EXERCISE DESCRIPTION >>
Set down the full listing exactly as given. Any pictures are to be left out.

◆ ◆ ◆ ◆

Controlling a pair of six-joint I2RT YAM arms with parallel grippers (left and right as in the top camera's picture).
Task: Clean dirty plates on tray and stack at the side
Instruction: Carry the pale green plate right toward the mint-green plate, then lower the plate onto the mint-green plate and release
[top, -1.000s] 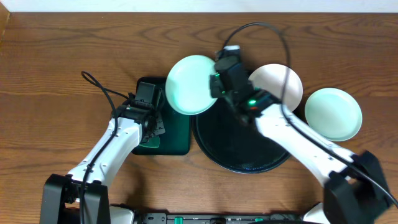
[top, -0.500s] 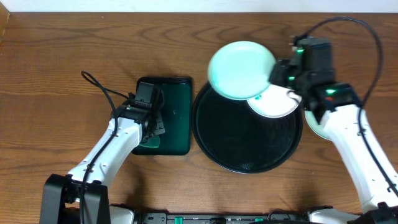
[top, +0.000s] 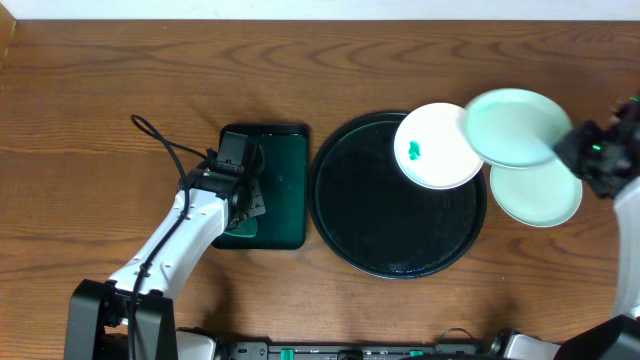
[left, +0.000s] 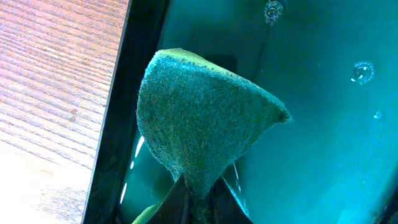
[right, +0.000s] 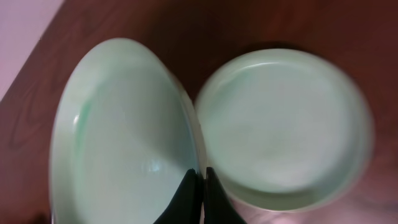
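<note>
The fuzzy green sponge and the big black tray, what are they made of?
The sponge looks like soft, scrubby fibre: its surface is fuzzy, and it folds where it is pinched. The black tray looks like hard plastic, maybe lacquered: it is smooth and glossy, with light shining off it.

A brown wooden tabletop with long straight grain (top: 100, 90) fills the overhead view under soft, even light. A narrow white strip (top: 300, 8) runs along its far edge; whether it is wall or floor cannot be told. Left of the left gripper's (left: 198, 199) jaws the wood carries a pale sheen. Up and left of the right gripper's (right: 199, 186) jaws, dark reddish wood meets a pale pinkish surface (right: 18, 25).
</note>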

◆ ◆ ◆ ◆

RESULT >>
Controlling a pair of six-joint I2RT YAM arms with parallel grippers (left and right as in the top camera's picture).
Task: Clean dirty plates on tray and stack at the side
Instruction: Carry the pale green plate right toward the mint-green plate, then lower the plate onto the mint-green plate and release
[top, -1.000s] 
[top, -0.500s] 
[top, +0.000s] 
[left, +0.000s] 
[right, +0.000s] 
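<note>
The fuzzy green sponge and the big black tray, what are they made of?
The sponge looks like soft, scrubby fibre: its surface is fuzzy, and it folds where it is pinched. The black tray looks like hard plastic, maybe lacquered: it is smooth and glossy, with light shining off it.

A brown wooden tabletop with long straight grain (top: 100, 90) fills the overhead view under soft, even light. A narrow white strip (top: 300, 8) runs along its far edge; whether it is wall or floor cannot be told. Left of the left gripper's (left: 198, 199) jaws the wood carries a pale sheen. Up and left of the right gripper's (right: 199, 186) jaws, dark reddish wood meets a pale pinkish surface (right: 18, 25).
</note>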

Fully answered, the exercise is complete.